- [What the task asks] Your copy of the entries below should hold exactly the lines from the one containing "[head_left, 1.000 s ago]" to the one containing "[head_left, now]", inclusive, and no pictures.

··· Data to examine

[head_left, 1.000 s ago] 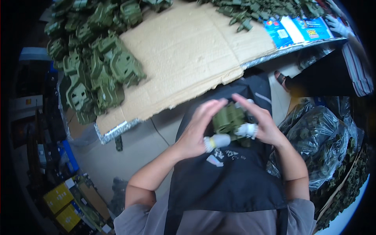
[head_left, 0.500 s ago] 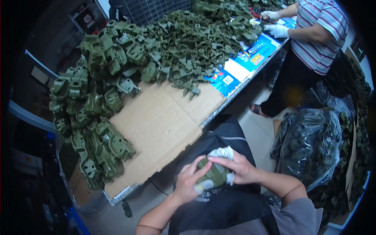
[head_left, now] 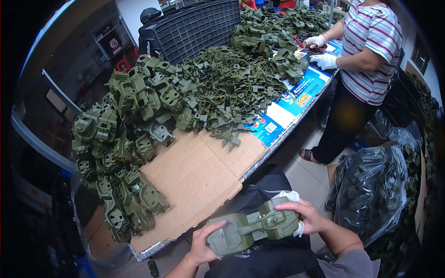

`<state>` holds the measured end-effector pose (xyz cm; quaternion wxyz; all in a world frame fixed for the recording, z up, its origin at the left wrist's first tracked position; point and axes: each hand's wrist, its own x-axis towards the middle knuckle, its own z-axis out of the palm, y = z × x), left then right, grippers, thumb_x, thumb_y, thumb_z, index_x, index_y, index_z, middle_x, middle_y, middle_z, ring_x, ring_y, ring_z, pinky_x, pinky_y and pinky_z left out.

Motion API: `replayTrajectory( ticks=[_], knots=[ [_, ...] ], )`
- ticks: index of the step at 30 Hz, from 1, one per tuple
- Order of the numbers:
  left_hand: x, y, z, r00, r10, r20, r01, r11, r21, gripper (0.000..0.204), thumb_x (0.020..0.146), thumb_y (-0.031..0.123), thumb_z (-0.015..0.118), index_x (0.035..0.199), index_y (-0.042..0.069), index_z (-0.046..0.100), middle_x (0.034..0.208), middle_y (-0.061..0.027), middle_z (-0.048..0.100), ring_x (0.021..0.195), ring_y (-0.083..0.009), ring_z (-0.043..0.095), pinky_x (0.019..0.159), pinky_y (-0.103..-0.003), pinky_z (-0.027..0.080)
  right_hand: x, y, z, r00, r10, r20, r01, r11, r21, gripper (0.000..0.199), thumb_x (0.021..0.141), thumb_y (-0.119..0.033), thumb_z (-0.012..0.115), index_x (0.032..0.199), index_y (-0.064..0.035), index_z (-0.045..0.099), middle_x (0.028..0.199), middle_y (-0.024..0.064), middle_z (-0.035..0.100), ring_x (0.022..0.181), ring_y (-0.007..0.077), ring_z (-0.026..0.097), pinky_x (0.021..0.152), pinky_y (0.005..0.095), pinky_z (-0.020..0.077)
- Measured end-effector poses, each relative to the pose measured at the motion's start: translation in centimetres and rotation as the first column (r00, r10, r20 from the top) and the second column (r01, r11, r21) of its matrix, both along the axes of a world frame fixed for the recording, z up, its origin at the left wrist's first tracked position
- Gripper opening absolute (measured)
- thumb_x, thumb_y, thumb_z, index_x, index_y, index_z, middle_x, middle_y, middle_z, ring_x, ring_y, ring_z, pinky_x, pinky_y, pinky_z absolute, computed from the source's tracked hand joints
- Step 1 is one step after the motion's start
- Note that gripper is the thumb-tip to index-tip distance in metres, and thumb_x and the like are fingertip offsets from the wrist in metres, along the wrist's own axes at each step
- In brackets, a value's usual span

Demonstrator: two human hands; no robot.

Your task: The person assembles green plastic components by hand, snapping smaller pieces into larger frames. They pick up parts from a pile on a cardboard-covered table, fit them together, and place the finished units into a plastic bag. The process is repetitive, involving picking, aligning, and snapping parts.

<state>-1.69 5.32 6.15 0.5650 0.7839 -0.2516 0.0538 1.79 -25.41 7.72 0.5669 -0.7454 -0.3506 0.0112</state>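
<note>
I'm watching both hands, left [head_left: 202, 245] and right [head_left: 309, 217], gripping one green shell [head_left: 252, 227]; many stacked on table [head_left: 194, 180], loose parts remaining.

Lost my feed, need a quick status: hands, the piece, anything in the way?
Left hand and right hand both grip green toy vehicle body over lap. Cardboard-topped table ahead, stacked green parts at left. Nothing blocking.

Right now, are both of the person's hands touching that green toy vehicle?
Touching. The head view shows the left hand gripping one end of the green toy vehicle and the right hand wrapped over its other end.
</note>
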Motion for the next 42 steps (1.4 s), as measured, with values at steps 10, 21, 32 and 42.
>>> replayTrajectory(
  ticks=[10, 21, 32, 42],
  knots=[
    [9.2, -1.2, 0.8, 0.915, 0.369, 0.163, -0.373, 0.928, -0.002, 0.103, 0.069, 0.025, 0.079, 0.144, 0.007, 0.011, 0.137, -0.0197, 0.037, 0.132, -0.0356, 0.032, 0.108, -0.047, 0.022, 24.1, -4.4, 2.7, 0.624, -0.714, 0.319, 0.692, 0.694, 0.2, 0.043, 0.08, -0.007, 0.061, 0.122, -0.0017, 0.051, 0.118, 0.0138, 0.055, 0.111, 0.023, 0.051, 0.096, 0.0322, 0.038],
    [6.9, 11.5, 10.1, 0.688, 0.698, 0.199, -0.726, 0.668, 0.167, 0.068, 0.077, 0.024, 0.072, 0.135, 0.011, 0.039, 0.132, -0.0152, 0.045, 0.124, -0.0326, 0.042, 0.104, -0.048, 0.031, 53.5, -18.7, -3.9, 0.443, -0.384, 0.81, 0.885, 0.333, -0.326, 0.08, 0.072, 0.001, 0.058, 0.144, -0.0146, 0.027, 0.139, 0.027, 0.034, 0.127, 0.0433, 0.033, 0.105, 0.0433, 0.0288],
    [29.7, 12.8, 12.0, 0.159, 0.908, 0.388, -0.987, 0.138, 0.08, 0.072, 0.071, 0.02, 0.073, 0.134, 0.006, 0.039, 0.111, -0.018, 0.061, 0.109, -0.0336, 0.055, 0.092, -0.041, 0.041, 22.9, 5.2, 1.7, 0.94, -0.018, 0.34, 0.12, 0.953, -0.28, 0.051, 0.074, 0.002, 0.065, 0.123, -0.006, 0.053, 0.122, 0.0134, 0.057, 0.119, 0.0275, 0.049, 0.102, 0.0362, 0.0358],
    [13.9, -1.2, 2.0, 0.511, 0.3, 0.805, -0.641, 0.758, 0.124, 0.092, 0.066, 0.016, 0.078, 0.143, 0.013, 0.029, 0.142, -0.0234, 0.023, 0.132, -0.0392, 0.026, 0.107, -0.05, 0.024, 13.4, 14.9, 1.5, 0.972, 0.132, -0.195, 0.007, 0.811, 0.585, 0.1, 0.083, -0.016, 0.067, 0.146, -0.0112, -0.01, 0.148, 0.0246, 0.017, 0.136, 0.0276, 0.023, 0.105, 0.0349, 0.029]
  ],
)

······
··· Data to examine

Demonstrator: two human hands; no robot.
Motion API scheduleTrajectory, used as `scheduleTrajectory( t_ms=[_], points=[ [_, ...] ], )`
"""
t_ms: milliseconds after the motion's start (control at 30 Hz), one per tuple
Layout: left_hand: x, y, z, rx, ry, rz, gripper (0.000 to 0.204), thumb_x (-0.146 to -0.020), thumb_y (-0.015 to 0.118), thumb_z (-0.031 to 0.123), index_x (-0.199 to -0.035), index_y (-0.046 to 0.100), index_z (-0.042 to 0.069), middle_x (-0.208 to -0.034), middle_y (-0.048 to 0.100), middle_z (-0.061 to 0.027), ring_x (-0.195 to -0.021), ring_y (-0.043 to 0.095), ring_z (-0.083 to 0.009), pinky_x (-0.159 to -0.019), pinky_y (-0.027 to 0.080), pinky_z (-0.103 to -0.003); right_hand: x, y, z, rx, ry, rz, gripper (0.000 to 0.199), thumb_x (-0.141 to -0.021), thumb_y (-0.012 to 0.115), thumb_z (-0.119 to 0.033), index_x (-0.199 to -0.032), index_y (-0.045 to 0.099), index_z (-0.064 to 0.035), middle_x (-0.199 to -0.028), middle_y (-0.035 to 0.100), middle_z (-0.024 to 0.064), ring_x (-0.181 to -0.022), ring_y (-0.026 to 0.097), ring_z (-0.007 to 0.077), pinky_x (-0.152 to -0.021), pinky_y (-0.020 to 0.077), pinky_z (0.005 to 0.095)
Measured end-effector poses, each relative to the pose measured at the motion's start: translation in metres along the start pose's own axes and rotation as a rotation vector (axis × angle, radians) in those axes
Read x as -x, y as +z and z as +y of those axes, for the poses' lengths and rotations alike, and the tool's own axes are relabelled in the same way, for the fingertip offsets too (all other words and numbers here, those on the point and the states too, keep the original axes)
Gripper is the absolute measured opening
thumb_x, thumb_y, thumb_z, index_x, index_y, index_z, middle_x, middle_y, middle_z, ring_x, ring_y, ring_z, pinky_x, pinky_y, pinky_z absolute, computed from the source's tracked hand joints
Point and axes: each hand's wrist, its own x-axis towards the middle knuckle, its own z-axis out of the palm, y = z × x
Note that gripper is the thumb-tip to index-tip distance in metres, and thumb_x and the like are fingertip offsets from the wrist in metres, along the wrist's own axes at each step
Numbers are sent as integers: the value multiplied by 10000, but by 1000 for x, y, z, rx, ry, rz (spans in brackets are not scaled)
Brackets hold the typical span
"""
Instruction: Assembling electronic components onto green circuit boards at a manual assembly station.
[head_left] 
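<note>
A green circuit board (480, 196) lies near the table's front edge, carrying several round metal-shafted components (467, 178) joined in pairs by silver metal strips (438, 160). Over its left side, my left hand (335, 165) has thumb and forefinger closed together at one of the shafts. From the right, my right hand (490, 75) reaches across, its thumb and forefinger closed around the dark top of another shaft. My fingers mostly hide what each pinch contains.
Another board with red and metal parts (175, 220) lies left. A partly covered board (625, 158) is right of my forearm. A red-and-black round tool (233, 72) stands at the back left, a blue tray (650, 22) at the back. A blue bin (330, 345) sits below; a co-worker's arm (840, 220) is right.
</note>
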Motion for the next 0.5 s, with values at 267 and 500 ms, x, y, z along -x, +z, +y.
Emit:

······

- [Task response]
[head_left, 1.000 s ago] 
[head_left, 0.500 s ago] 
[head_left, now] 

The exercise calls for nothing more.